**ACTIVITY:**
Find each line below where the word "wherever" occurs, and copy it.

[Data extracted from a collection]
------------------------------------
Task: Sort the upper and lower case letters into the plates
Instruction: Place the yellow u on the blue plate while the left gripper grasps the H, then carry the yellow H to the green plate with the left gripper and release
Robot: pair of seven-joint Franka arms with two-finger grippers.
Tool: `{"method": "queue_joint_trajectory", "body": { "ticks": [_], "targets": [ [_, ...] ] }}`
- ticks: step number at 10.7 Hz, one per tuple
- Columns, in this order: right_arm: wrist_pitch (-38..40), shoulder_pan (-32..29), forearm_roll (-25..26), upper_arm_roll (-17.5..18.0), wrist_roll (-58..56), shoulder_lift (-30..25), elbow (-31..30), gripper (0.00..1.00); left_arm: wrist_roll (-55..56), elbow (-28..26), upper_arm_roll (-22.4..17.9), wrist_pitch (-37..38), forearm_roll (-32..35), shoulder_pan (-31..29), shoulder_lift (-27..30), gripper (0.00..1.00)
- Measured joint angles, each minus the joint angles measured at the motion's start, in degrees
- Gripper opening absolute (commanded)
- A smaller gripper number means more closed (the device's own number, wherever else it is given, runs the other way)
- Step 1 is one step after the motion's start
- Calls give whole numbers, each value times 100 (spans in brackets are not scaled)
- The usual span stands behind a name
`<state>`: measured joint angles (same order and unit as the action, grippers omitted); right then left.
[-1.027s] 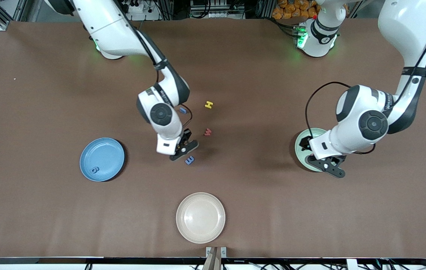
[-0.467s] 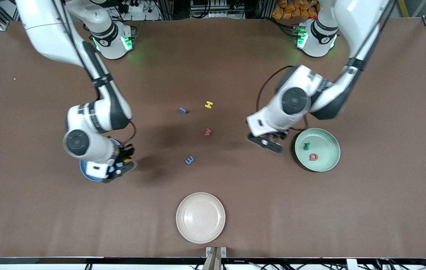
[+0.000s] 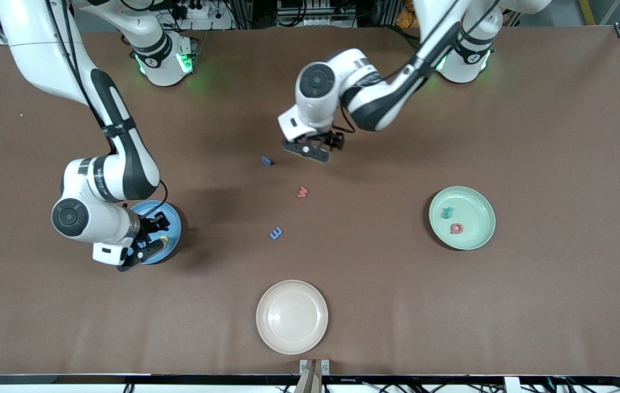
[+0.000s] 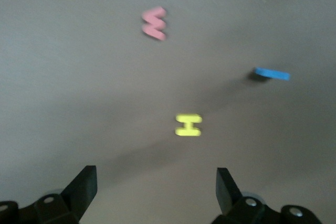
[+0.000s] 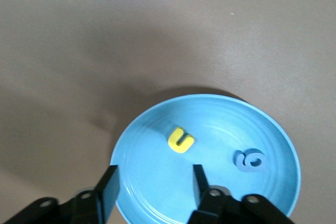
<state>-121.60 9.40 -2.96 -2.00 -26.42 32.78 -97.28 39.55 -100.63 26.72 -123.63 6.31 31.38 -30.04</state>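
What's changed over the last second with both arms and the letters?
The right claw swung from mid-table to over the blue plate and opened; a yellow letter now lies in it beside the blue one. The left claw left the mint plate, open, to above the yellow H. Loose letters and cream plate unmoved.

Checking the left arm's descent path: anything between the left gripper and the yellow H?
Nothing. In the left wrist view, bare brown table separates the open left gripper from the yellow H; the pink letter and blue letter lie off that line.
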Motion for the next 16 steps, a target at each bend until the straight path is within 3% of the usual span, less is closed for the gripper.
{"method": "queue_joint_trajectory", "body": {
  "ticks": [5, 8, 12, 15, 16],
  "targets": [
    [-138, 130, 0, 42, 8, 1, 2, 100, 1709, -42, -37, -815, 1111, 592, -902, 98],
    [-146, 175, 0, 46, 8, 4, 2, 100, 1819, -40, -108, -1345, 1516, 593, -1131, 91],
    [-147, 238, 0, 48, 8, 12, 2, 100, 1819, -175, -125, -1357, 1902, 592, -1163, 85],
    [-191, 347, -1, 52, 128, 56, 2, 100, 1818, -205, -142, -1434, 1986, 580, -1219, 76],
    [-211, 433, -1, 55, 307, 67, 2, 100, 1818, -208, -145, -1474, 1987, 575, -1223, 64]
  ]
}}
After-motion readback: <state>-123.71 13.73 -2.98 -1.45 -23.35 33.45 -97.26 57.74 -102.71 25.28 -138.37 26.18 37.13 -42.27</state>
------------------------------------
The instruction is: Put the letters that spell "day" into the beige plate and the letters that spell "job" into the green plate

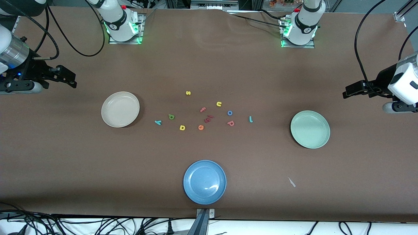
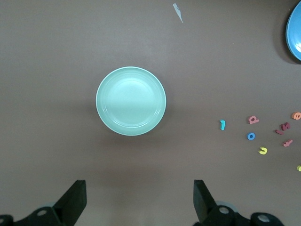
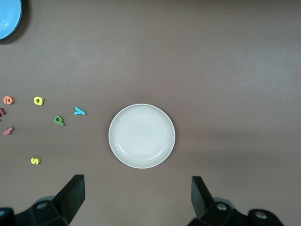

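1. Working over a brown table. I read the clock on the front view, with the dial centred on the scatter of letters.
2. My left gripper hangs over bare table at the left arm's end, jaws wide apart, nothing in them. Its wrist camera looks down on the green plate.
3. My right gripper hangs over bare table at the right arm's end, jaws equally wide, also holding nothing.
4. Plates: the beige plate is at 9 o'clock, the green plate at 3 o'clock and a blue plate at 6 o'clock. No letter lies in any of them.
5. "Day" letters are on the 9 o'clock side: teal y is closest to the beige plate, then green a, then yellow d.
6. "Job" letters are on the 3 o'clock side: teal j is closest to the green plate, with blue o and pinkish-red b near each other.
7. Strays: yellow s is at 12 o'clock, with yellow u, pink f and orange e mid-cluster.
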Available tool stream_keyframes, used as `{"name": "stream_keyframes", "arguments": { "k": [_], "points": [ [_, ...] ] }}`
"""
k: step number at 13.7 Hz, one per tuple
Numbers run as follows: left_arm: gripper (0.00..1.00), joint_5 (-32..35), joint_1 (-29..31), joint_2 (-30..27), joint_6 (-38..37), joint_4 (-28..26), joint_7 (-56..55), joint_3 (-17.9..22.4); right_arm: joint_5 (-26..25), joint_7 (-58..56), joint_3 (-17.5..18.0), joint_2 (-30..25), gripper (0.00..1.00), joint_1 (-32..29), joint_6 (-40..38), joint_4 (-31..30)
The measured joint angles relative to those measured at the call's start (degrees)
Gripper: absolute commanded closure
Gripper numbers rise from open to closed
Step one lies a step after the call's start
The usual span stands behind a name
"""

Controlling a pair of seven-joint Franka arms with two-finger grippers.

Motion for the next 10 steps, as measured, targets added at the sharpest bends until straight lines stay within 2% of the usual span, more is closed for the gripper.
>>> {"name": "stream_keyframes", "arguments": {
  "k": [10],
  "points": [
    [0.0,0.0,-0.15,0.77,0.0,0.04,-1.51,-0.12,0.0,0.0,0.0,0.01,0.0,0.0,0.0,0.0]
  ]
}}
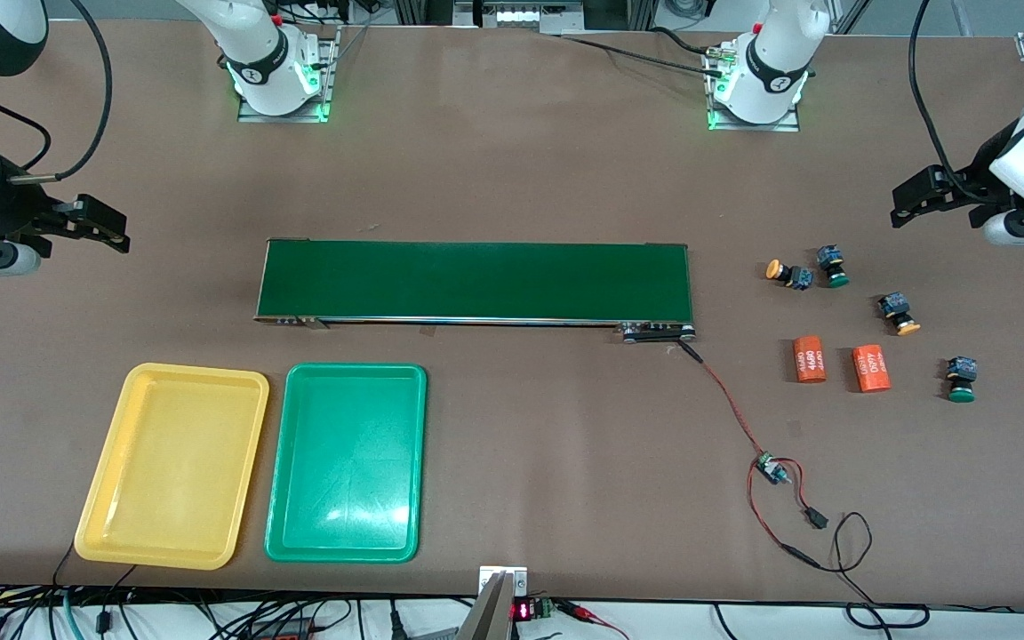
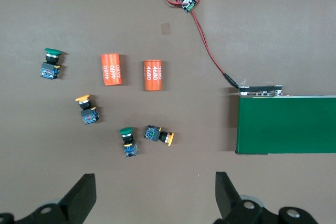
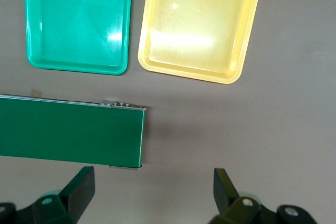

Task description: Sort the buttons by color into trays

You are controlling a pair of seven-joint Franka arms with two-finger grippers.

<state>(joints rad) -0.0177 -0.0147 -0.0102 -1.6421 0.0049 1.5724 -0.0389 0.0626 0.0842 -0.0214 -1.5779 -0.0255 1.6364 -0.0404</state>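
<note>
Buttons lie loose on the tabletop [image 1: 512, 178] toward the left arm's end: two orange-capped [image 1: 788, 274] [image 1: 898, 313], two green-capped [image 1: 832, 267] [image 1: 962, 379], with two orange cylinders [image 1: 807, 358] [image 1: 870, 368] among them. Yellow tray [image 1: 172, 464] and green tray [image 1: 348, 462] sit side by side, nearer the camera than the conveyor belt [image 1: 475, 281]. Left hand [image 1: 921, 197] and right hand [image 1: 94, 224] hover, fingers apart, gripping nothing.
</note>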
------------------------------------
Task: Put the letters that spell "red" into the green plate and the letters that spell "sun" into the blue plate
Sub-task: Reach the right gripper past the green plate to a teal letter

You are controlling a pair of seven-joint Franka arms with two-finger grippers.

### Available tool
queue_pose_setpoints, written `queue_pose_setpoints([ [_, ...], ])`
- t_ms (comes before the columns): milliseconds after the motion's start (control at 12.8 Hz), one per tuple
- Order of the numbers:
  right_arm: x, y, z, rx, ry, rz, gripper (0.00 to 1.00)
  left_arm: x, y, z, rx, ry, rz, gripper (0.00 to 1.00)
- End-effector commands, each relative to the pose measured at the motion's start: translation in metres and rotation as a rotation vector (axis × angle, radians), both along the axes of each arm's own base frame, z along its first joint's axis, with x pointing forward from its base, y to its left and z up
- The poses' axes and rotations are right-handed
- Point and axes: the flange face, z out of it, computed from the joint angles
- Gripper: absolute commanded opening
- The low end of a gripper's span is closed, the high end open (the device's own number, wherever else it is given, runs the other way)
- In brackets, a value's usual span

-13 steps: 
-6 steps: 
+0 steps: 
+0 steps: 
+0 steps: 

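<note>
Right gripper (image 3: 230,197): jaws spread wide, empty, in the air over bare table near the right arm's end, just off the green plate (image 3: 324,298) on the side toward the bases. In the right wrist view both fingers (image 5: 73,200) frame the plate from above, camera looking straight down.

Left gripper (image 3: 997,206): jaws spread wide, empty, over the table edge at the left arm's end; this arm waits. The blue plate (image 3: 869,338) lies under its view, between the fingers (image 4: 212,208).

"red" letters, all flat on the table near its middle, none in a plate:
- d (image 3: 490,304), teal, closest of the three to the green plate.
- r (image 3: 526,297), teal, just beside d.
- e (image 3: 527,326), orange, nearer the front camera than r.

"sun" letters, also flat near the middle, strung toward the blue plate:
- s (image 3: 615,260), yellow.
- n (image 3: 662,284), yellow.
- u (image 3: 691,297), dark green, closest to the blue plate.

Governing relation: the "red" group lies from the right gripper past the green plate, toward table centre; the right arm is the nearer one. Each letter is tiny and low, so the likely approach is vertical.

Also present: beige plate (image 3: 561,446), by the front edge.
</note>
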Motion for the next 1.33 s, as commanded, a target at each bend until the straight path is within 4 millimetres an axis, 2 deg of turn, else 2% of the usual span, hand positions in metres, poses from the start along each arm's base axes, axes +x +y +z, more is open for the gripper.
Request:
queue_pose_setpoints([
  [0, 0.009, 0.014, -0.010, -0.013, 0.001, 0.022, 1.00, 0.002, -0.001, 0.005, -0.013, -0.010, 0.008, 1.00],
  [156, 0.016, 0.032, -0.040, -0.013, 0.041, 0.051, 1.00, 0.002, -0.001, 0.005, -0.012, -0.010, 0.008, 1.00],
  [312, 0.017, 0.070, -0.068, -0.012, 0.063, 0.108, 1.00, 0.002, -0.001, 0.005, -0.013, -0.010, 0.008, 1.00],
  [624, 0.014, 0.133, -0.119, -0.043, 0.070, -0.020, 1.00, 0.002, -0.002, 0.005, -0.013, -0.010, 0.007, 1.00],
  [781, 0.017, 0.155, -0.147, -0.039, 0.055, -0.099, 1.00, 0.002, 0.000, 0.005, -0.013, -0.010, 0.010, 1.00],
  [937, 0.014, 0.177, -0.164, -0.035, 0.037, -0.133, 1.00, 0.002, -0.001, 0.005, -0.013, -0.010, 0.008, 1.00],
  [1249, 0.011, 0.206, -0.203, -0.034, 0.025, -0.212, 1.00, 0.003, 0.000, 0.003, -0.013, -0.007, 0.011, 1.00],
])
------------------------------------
**RESULT FOR THIS TASK:**
- A smaller gripper number means more closed (the device's own number, wherever else it is given, runs the other way)
- The low end of a gripper's span is closed, the high end open (the device's own number, wherever else it is given, runs the other way)

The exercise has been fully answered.